--- START ---
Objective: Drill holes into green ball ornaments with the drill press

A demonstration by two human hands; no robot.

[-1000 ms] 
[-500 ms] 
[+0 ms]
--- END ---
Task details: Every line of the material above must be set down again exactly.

Exercise solution:
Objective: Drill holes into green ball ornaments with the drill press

A demonstration by two human hands; no robot.

[-1000 ms] 
[-500 ms] 
[+0 ms]

Work on the answer has been completed.